◆ **Work request**
Go to the line that contains "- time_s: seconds", then write out that line and all that follow to the end of the listing, exactly and without pictures.

◆ **Provided information**
________________________________________

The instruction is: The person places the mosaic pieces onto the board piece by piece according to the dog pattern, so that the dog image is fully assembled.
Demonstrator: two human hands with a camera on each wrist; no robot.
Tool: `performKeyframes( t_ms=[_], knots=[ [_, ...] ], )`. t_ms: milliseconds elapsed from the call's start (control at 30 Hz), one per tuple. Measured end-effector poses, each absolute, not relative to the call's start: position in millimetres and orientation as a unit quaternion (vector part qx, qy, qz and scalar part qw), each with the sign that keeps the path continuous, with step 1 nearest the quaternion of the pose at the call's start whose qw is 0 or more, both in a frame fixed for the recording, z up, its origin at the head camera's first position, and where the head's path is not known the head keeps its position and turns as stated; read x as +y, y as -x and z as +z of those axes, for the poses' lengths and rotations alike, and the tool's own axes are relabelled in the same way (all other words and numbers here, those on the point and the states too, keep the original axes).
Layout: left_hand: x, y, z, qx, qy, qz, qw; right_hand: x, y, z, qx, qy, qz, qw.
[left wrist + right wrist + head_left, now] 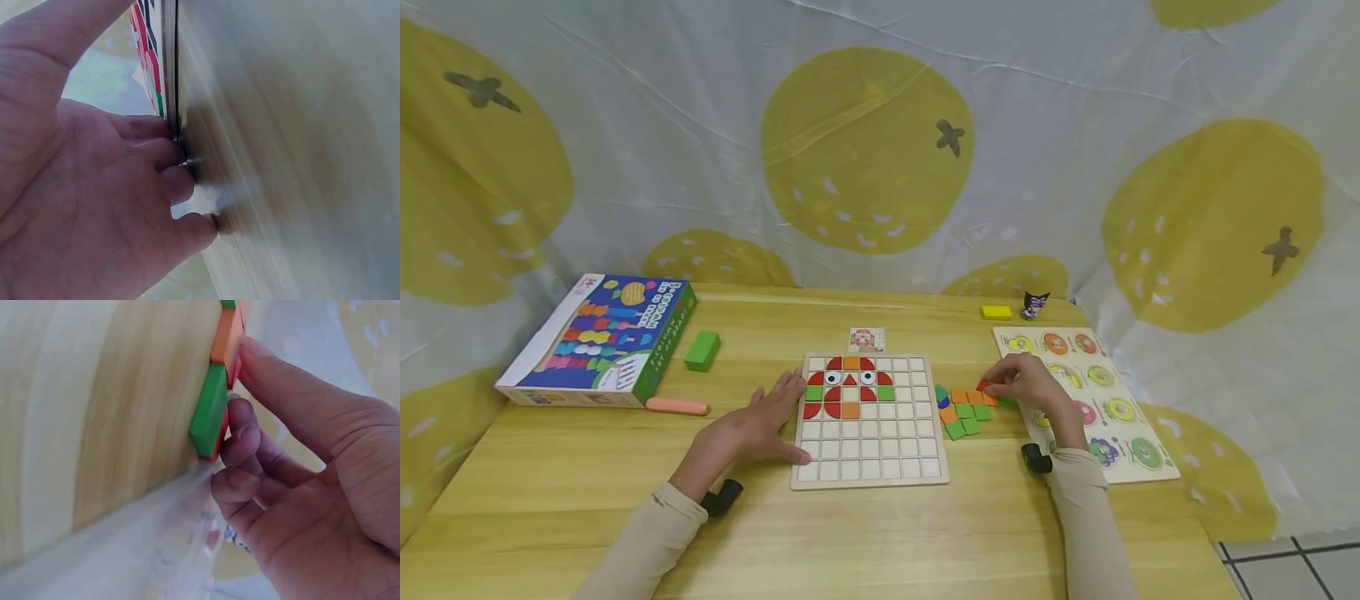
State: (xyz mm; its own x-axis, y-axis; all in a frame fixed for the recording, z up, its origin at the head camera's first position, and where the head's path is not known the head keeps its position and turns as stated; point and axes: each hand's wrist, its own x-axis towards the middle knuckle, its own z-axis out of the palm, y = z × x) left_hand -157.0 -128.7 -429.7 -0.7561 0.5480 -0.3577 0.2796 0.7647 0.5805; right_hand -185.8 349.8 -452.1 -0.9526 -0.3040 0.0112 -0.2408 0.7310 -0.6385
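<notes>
Left hand (760, 423) rests spread against the grid board (869, 454); right hand (1026, 382) pinches a red piece (982, 385).

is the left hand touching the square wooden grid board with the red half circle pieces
Touching. The left wrist view shows the fingertips of the left hand pressed against the edge of the square wooden grid board; the head view shows the hand on the board's left edge.

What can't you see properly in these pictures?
- Head view: the small pattern card is too tiny to read.
- Head view: the right hand covers the red piece it touches.
- Left wrist view: the grid board shows edge-on only, behind the left hand.
</notes>
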Motion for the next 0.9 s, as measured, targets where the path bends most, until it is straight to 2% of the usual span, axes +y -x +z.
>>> performKeyframes(
  t_ms=[267, 433, 567, 700, 900],
  knots=[
    [-130, 156, -432, 0.900, -0.234, 0.259, 0.261, 338, 190, -453, 0.928, 0.125, -0.345, 0.070],
    [-130, 155, -433, 0.900, -0.233, 0.260, 0.261, 326, 188, -446, 0.927, 0.146, -0.342, 0.057],
    [-131, 155, -433, 0.901, -0.230, 0.259, 0.260, 296, 189, -438, 0.894, 0.194, -0.398, 0.068],
    [-132, 155, -432, 0.901, -0.231, 0.260, 0.259, 259, 191, -436, 0.860, 0.232, -0.441, 0.111],
    [-132, 155, -432, 0.900, -0.231, 0.262, 0.261, 214, 191, -442, 0.840, 0.225, -0.470, 0.150]
  ],
)
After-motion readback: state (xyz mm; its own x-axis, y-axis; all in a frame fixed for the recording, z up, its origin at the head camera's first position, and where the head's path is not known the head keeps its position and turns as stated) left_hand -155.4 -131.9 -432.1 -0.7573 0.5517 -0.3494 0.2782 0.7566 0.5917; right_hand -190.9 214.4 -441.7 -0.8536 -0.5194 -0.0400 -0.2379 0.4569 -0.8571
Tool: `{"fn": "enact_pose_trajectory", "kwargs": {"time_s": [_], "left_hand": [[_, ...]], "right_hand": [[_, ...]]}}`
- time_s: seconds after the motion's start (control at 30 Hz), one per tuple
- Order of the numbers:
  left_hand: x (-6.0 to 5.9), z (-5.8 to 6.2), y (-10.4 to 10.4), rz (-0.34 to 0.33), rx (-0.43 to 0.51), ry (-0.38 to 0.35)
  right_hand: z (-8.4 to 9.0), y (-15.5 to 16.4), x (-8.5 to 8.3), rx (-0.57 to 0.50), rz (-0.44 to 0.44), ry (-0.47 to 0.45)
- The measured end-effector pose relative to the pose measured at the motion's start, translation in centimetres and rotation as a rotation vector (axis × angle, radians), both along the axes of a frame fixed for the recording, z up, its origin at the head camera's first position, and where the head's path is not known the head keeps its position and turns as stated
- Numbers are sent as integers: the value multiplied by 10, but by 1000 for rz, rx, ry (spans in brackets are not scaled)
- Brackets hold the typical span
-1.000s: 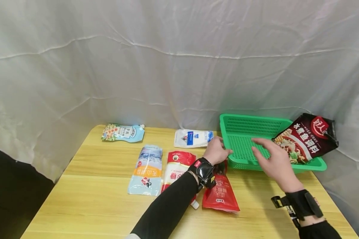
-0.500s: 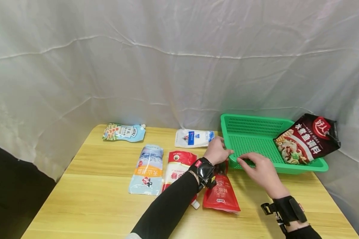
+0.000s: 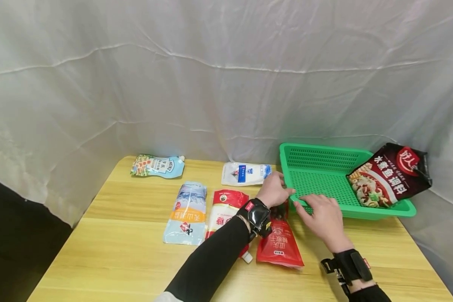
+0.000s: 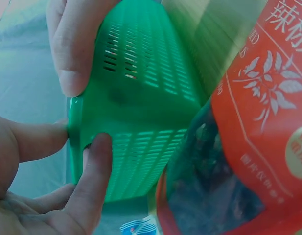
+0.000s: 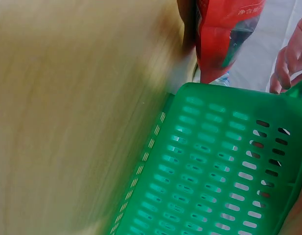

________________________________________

◆ **Response below**
- time_s: seconds after the motion's start (control at 30 Hz), one per tuple
- Order of the numbers:
  left_hand: x (-6.0 to 5.9), z (-5.8 to 6.2), y (-10.4 to 10.4), rz (-0.34 to 0.33), rx (-0.43 to 0.51), ry (-0.38 to 0.35)
  right_hand: z (-8.4 to 9.0), y (-15.5 to 16.4), x (-8.5 to 8.3), rx (-0.57 to 0.50), rz (-0.44 to 0.44), ry (-0.47 to 0.45)
- The measured end-effector pose relative to the pose measured at the motion's start, translation in centimetres and rotation as a rotation vector (axis × angle, radians), both along the axes of a frame fixed for the recording, z up, its origin at the head camera's first position, and where the head's path is not known the head keeps its position and turns as stated
- Numbers are sent as integers: the value multiplied by 10, but by 1000 for rz, rx, ry (spans in brackets are not scaled)
- Brackets hold the typical span
-1.000s: 
-0.500s: 
+0.000s: 
+0.000s: 
+0.000s: 

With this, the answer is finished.